ASSIGNMENT: Using the entries below, output each line exactly from the first through the one that contains "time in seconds".

INPUT:
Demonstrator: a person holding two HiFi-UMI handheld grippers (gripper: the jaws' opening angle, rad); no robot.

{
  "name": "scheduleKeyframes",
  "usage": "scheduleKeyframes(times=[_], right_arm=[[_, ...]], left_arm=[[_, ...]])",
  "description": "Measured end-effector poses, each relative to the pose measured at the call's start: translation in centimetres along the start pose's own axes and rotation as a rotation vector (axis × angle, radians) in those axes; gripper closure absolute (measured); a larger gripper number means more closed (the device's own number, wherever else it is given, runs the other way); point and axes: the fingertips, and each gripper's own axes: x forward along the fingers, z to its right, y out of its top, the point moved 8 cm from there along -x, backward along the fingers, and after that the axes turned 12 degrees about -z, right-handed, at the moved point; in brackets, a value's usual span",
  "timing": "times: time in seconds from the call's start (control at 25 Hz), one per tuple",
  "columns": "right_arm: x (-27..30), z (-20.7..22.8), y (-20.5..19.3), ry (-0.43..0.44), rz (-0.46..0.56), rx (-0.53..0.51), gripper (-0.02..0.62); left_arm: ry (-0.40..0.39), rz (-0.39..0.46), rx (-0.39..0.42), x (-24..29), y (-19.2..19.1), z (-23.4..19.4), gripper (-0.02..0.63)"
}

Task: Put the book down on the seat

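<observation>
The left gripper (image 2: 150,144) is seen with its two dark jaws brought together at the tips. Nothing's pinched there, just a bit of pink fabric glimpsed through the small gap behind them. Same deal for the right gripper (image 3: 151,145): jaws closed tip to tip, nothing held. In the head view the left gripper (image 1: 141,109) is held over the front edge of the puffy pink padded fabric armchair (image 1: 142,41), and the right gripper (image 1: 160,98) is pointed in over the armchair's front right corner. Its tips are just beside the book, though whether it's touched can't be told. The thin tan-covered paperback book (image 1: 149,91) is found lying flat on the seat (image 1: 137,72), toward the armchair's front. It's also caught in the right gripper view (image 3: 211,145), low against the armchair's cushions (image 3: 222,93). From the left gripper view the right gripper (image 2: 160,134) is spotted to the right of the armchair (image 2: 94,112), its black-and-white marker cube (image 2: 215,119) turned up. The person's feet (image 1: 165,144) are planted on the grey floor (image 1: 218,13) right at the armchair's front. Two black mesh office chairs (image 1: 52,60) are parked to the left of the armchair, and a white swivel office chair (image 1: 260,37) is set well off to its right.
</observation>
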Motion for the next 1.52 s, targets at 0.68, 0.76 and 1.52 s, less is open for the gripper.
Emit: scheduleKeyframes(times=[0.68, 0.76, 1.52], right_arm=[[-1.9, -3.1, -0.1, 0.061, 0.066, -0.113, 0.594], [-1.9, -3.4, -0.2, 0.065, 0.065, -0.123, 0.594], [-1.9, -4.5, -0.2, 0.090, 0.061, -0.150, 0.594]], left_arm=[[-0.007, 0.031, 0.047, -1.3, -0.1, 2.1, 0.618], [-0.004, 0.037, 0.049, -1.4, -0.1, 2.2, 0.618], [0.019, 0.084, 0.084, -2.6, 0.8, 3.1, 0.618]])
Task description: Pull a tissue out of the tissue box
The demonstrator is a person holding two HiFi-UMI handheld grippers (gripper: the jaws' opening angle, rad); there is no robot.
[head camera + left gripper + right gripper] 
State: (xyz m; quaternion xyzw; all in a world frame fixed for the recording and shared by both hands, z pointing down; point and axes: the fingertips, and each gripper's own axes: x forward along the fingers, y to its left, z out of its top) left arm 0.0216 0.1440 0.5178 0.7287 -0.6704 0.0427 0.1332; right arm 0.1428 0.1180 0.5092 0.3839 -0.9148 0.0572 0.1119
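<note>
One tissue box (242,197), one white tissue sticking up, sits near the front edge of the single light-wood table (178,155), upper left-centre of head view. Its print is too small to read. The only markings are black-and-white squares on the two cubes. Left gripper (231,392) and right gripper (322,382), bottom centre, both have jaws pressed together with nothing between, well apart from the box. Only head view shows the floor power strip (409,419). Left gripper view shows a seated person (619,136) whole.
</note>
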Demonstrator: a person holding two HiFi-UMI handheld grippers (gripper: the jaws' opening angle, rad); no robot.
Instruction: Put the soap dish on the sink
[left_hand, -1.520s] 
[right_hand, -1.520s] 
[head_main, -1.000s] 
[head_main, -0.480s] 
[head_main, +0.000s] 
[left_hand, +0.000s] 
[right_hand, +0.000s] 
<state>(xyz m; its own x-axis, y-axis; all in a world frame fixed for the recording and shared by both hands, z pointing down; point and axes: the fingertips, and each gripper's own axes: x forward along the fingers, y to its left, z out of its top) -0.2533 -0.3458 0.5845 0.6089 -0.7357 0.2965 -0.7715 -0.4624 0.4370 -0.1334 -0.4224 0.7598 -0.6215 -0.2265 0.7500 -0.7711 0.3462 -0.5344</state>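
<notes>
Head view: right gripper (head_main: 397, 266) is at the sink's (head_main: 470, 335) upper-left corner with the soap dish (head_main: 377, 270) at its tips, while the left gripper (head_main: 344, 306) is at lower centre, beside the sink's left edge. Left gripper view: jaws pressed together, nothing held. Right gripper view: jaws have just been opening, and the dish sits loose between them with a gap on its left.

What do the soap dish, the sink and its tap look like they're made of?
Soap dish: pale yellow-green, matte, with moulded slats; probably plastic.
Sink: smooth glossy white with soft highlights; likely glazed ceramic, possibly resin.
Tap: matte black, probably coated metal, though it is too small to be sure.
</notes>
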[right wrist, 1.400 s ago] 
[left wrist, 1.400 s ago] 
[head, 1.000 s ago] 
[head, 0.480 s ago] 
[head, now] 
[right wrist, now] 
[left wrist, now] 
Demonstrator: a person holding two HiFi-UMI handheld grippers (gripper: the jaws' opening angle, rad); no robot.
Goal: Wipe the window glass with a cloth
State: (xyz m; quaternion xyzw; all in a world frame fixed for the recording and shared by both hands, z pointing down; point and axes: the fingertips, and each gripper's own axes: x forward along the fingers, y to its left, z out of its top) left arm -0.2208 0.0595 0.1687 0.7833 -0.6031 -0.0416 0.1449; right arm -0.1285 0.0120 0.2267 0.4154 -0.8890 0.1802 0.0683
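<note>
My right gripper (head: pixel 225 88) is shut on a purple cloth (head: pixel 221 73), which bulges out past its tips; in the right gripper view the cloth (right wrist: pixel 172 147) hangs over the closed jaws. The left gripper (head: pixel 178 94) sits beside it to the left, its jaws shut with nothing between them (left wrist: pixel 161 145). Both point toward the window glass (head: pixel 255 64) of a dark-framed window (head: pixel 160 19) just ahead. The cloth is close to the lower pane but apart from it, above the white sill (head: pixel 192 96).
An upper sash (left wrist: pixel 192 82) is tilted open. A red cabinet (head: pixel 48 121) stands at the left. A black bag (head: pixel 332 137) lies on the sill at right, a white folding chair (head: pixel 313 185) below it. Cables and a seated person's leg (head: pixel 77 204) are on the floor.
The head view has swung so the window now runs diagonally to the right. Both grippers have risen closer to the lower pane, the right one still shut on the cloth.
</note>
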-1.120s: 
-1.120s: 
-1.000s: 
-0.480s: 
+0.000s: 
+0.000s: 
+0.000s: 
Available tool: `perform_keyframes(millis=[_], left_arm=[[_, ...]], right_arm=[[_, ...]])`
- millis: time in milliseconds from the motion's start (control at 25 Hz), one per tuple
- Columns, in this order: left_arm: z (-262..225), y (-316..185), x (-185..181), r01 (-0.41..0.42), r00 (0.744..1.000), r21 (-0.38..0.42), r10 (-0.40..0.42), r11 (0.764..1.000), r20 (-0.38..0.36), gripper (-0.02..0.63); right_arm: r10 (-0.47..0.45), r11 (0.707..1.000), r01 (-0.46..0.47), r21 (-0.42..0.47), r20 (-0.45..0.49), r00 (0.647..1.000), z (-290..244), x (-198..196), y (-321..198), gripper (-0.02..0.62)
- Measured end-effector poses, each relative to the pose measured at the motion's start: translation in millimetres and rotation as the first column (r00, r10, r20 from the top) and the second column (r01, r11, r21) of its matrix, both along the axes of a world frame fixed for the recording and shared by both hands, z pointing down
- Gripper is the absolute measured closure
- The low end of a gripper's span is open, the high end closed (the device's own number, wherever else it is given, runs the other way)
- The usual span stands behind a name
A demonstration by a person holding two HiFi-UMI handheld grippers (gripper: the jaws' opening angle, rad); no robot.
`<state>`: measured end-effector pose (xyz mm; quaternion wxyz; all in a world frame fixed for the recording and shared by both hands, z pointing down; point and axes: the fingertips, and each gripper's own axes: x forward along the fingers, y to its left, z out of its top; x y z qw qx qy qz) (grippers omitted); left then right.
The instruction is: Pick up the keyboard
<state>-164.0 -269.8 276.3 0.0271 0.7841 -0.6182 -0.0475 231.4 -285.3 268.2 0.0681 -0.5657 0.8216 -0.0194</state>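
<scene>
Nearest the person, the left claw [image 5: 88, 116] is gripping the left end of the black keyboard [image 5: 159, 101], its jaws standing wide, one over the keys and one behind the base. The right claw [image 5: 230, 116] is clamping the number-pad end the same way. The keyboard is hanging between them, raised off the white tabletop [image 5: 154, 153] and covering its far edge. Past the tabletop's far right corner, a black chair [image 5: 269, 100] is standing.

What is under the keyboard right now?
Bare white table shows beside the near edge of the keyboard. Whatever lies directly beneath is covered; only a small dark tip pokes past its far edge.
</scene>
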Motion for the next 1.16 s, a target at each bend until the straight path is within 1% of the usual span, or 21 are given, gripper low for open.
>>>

ANSWER FOR THIS EXERCISE:
Demonstrator: a person holding two HiFi-UMI handheld grippers (gripper: the jaws' opening angle, rad); no robot.

{
  "name": "scheduleKeyframes",
  "usage": "scheduleKeyframes(times=[_], right_arm=[[_, ...]], left_arm=[[_, ...]])",
  "description": "Measured end-effector poses, each relative to the pose measured at the call's start: translation in centimetres along the start pose's own axes and rotation as a rotation vector (axis × angle, radians) in those axes; gripper closure absolute (measured); a larger gripper number means more closed (the device's own number, wherever else it is given, runs the other way); point and axes: the fingertips, and each gripper's own axes: x forward along the fingers, z to its right, y out of its top, the point moved 8 cm from there along -x, backward along the fingers, and after that the axes turned 12 degrees about -z, right-handed, at the moved point; in brackets, a value's usual span",
  "timing": "times: time in seconds from the call's start (control at 25 Hz), one per tuple",

No more work is needed for this exercise.